Without apology, the NRA wants no part of any treaty that infringes on the precious right of lawful Americans to keep and bear arms. Let there be no confusion: Any treaty that includes civilian firearms ownership in its scope will be met with the NRA’s greatest force of opposition.

And thanks to the generous support and diligent activism of NRA members and patriotic Americans nationwide, we stopped this treaty in its tracks! Last Friday, the U.N. announced its failure to reach consensus on its long-anticipated international gun control accord. The NRA has been widely credited by our friends and opponents alike with stopping this treaty.

While this is a great victory for every American who believes in national sovereignty and constitutional freedom, it’s only temporary. The U.N. plans to reconvene at a future date and go back to the drawing board.

The tyrants, dictators and socialists who serve as the U.N.’s brain trust simply have no respect for the concept of individual rights. To them, individual rights are nuisances that impede government power.

So it’s little surprise that the Arms Trade Treaty they tried to ram through placed an overwhelming emphasis on the “rights” of governments to regulate, restrict and ban their citizens’ right to own a firearm — but didn’t even give a passing glance toward anyone’s fundamental freedom to own a gun for self-defense.

The NRA has stated from the beginning that any treaty that attempts to regulate civilian arms is a direct and hostile threat to the Second Amendment rights of all Americans. But that’s exactly what the U.N.’s gun control treaty aims to do.

The draft treaty that finally failed last week would have required the United States to “maintain records of all imports and shipments of arms,” register the identity of the “end user” of those firearms, and then report the user’s information to a U.N.-based gun registry.

In other words, if you purchase a Beretta shotgun, which is manufactured abroad in Italy, you would be considered an “end user” and the U.S. government would not only be required to keep a record of you and your gun purchase, but also hand over your information to the United Nations. This isn’t just gun registration — it’s gun registration on steroids.

The treaty would also have required the U.S. to “take all appropriate measures necessary to prevent the diversion of imported arms into the illicit market or to unintended end users.” This is clearly designed to help international bureaucrats and anti-gun fanatics pressure our elected leaders to trample our Second Amendment freedoms in the name of complying with the U.N.’s gun control dictates.

Americans already know what the U.N. and its anti-gun allies consider “appropriate measures” when it comes to gun control. They want handgun bans, bans on semi-automatic rifles and shotguns, gun registration, lengthy waiting periods, and gun and ammunition rationing, to name just a few. This treaty would have given them an international mandate to pursue every one of these unconstitutional attacks on our freedom.

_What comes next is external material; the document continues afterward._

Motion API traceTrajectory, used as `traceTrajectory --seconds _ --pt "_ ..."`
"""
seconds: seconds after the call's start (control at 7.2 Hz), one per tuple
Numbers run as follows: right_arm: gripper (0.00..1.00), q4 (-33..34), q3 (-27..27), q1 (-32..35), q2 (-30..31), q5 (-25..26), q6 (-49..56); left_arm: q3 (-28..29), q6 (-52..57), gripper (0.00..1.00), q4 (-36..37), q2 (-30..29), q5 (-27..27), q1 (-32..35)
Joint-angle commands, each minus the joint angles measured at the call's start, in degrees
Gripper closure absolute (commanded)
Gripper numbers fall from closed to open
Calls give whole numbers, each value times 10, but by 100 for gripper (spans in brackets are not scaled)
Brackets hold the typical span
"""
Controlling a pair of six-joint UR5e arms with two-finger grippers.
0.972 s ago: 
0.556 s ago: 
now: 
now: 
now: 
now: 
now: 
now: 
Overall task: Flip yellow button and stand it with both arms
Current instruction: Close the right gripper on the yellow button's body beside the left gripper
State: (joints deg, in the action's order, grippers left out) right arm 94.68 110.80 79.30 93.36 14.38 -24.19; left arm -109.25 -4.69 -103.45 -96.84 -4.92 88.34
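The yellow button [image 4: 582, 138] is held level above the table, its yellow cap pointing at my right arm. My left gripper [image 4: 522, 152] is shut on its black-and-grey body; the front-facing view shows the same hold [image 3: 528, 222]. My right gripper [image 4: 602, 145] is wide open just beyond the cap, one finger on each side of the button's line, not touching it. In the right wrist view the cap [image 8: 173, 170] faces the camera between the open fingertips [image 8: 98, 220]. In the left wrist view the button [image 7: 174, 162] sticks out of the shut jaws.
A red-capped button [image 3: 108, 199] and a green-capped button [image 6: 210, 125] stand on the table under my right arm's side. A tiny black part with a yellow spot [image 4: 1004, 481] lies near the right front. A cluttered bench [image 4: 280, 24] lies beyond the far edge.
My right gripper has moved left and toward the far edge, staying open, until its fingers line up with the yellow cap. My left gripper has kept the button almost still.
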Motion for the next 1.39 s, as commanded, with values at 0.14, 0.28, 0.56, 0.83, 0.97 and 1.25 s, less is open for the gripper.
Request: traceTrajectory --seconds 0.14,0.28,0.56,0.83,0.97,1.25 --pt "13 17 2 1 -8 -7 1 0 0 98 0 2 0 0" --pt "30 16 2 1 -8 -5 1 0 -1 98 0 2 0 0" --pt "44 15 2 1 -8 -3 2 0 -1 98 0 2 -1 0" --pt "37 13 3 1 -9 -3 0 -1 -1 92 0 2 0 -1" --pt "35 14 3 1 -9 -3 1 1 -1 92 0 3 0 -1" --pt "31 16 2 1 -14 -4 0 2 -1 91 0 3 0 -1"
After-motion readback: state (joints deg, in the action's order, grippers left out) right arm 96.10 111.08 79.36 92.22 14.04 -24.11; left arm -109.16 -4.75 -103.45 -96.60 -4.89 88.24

Although the U.N. failed to produce any consensus this time, our fight is far from over. The U.N. will meet again soon with the express purpose of finalizing its gun control treaty and getting it signed by member nations. And remember, once the treaty materializes, it never goes away. It can be picked up and signed by any future U.S. president, and ratified by any future U.S. Senate.

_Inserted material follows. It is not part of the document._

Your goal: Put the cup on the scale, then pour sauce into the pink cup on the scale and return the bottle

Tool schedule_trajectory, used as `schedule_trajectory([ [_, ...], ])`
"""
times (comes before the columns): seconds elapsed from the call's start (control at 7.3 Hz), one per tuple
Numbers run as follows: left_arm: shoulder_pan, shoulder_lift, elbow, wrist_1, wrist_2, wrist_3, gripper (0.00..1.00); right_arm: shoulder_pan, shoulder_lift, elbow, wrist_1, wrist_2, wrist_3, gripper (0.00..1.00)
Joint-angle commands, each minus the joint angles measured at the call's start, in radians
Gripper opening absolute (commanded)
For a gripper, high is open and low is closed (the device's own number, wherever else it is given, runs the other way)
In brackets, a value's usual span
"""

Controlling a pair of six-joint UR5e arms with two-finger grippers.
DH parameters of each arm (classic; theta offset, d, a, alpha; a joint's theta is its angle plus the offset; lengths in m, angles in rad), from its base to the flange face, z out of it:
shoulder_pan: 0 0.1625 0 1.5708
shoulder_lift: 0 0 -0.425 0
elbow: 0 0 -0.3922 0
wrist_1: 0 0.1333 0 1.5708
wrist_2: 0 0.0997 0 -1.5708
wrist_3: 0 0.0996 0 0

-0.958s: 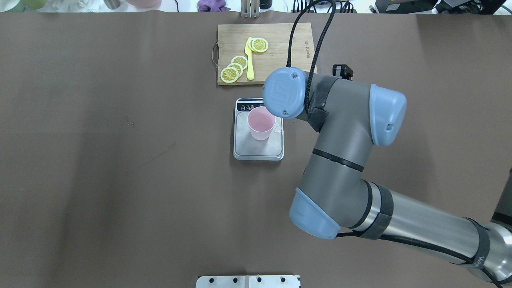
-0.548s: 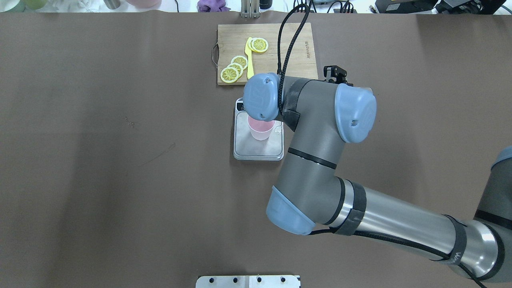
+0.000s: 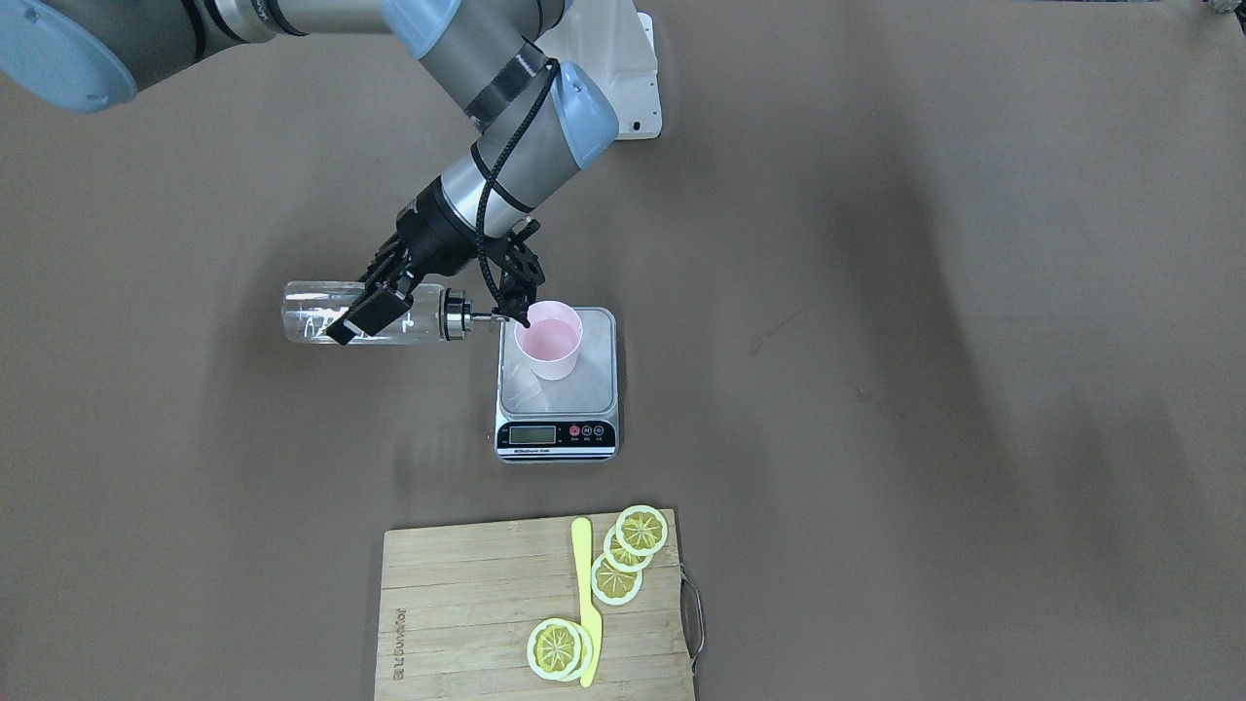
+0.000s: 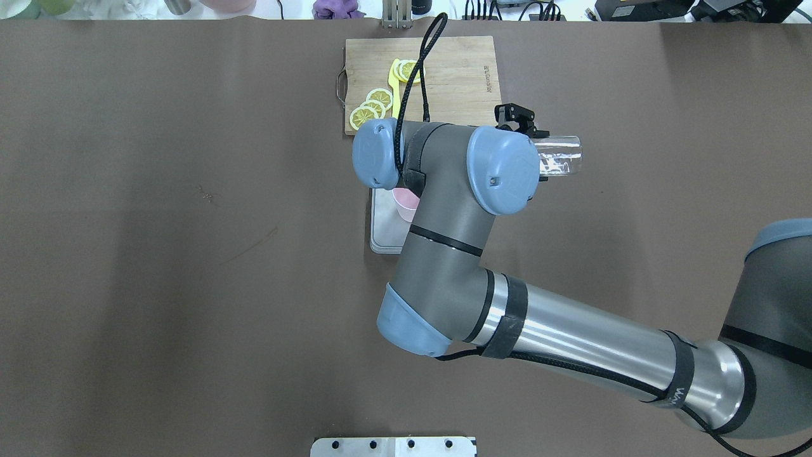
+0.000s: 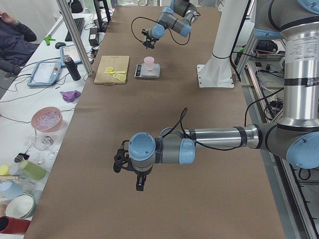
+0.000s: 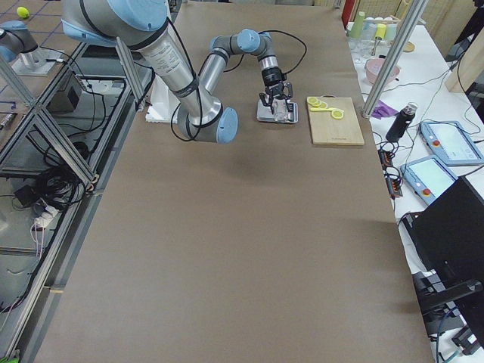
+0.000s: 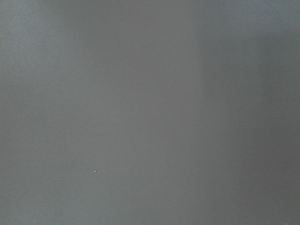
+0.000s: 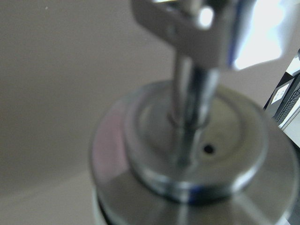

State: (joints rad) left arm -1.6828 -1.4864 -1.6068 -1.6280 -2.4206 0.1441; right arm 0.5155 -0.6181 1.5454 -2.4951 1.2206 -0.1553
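The pale pink cup (image 3: 550, 341) stands upright on the steel scale (image 3: 584, 394). My right gripper (image 3: 384, 307) is shut on the clear glass bottle (image 3: 321, 313), which lies about horizontal just above the table. Its metal spout (image 3: 482, 315) points at the cup's rim. From overhead, my right arm covers most of the cup (image 4: 405, 202) and scale (image 4: 386, 236), and only the bottle's base (image 4: 561, 158) shows. The right wrist view is filled by the metal pourer cap (image 8: 194, 154). My left gripper (image 5: 130, 168) hovers over bare table far from the scale; I cannot tell whether it is open.
Beyond the scale lies a wooden cutting board (image 3: 467, 604) with lemon slices (image 3: 623, 555) and a yellow knife (image 3: 584, 594). The left wrist view shows only plain grey surface. Bowls, bottles and a seated person (image 5: 12, 45) are along the table's far side.
My right arm has swung toward the overhead view's left, covering more of the cup and scale. The bottle's base has come into sight at the arm's right.
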Motion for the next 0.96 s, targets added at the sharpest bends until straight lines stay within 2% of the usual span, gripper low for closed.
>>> schedule_trajectory([
  [0.0,0.000,0.001,0.007,-0.001,0.000,0.000,0.98,-0.018,0.046,-0.074,-0.002,-0.004,0.042,0.00],
  [0.82,0.000,0.001,0.018,-0.001,0.000,0.000,0.98,-0.061,0.086,-0.076,-0.181,-0.033,0.095,0.00],
])
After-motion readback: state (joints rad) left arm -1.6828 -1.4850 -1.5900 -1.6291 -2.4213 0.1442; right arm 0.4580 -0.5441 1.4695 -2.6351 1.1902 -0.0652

NRA members, gun owners, and freedom-loving Americans nationwide must remain vigilant, not only at the U.N., but also here at home in our upcoming national elections. The only way to ensure the safety of our sovereign right to keep and bear arms is to elect lawmakers at every level of government who vow to never sacrifice our freedom at the U.N. altar.

And without question, that means defeating Barack Obama and his gun-ban allies in Congress this November.

Chris W. Cox is the Executive Director of the National Rifle Association Institute for Legislative Action (NRA-ILA) and serves as the organization’s chief lobbyist.